Though I spent my days as a small town news reporter in Eastern Connecticut in the mid-80s, I got my foot into the features writing at  the Hartford Courant by agreeing to be the folk reviewer. It was a crash course in a field that had not only a rich heritage but was also undergoing a very fertile period from newer singer songwriters. The assignment allowed me to appreciate in very close proximity — in nature centers, church basements, and restaurants — people like Townes Van Zandt, Lyle Lovett, Ani DiFranco, Guy Clark — and Nanci Griffith.

Griffith, who died Friday at 68, was not just an affecting songwriter with a lovely, yearning voice, she was also a conduit to her fellow Texas songwriters and inspiration to new ones.

Commercially, she came at an odd time, when country music wouldn’t touch something so pure. Pop music had moved to heavier and electronic things, and the folk audience was so limited, it had almost literally underground in those church basements, creating a small, shared society of welcoming, literate and loyal fans). 

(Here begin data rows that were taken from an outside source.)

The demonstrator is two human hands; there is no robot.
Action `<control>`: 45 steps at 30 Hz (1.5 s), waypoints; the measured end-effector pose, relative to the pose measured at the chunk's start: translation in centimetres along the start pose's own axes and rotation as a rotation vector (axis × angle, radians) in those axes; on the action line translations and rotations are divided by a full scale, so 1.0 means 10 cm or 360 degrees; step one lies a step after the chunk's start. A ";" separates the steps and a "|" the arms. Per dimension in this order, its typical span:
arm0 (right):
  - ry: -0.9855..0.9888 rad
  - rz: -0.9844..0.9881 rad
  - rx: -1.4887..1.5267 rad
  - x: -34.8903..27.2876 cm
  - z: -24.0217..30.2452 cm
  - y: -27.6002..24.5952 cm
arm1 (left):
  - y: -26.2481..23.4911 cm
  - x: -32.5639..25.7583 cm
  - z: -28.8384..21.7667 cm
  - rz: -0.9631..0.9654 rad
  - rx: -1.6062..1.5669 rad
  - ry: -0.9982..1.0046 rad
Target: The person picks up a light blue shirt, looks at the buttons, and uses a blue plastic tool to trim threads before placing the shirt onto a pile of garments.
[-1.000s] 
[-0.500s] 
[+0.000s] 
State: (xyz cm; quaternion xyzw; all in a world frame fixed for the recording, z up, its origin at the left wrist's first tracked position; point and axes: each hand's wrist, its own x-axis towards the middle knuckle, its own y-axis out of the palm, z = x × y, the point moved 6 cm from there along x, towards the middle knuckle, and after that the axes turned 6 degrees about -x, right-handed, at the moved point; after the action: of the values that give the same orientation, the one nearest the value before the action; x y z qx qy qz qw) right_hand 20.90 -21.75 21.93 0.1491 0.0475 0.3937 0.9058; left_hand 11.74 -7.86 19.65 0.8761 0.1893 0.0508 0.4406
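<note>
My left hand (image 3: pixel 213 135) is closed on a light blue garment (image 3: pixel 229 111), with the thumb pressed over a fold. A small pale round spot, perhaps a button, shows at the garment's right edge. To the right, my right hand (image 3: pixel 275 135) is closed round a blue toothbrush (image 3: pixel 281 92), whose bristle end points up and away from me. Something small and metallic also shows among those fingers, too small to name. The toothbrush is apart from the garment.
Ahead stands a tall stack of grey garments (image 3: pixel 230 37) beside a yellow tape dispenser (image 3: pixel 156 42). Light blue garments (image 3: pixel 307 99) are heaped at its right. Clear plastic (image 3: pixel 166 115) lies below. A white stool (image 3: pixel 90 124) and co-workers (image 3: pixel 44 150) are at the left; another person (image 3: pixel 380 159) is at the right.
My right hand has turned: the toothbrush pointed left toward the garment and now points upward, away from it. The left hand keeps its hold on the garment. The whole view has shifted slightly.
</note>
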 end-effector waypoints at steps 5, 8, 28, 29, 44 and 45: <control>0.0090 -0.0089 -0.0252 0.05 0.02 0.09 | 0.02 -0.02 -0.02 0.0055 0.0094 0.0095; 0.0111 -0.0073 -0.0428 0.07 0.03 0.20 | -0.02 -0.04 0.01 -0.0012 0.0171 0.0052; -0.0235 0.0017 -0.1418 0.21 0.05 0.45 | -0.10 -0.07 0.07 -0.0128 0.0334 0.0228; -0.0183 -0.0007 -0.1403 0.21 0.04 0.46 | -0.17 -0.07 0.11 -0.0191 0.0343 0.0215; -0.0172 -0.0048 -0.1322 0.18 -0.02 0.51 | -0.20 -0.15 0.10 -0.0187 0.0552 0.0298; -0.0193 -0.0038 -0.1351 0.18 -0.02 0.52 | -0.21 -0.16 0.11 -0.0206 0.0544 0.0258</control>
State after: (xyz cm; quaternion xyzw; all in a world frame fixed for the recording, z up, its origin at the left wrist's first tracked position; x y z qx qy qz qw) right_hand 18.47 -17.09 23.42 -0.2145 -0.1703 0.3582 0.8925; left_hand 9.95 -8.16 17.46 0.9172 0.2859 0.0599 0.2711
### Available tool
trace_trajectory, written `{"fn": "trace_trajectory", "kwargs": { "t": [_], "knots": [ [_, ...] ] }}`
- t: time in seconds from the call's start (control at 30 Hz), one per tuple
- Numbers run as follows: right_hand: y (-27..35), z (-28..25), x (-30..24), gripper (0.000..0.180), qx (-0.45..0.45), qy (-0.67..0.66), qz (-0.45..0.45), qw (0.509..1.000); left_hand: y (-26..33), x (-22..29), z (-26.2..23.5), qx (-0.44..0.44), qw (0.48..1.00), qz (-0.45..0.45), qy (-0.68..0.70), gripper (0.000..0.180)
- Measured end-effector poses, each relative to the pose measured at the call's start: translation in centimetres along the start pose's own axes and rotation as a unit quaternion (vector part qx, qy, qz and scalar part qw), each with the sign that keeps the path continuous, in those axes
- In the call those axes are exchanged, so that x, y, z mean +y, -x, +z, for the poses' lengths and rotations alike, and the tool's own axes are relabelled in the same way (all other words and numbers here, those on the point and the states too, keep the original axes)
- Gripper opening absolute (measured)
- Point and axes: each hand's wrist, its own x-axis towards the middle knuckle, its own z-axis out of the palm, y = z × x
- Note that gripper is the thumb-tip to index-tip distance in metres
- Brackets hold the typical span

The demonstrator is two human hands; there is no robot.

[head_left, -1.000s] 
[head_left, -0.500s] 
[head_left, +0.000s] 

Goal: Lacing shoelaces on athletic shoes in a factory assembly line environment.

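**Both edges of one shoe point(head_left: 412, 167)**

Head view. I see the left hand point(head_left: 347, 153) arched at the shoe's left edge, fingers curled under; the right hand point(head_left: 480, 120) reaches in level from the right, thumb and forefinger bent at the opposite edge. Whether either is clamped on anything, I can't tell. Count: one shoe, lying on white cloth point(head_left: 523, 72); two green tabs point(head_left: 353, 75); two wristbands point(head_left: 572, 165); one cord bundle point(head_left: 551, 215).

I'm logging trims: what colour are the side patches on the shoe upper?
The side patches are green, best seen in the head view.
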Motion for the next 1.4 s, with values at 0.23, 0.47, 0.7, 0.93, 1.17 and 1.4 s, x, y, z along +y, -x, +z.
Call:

Put on one of Griffith’s 18 albums today (or, more likely, order it up on Spotify) and they are likely to beguile a listener with their quiet intensity like anything from Kacey Musgraves or the best of acoustic Taylor Swift. But back then, she couldn’t catch a break, until her 1993 album of covers and inspirations “Other Voices, Other Rooms” got her a Grammy. Just this summer, she was inducted into the Texas Songwriters’ Hall of Fame.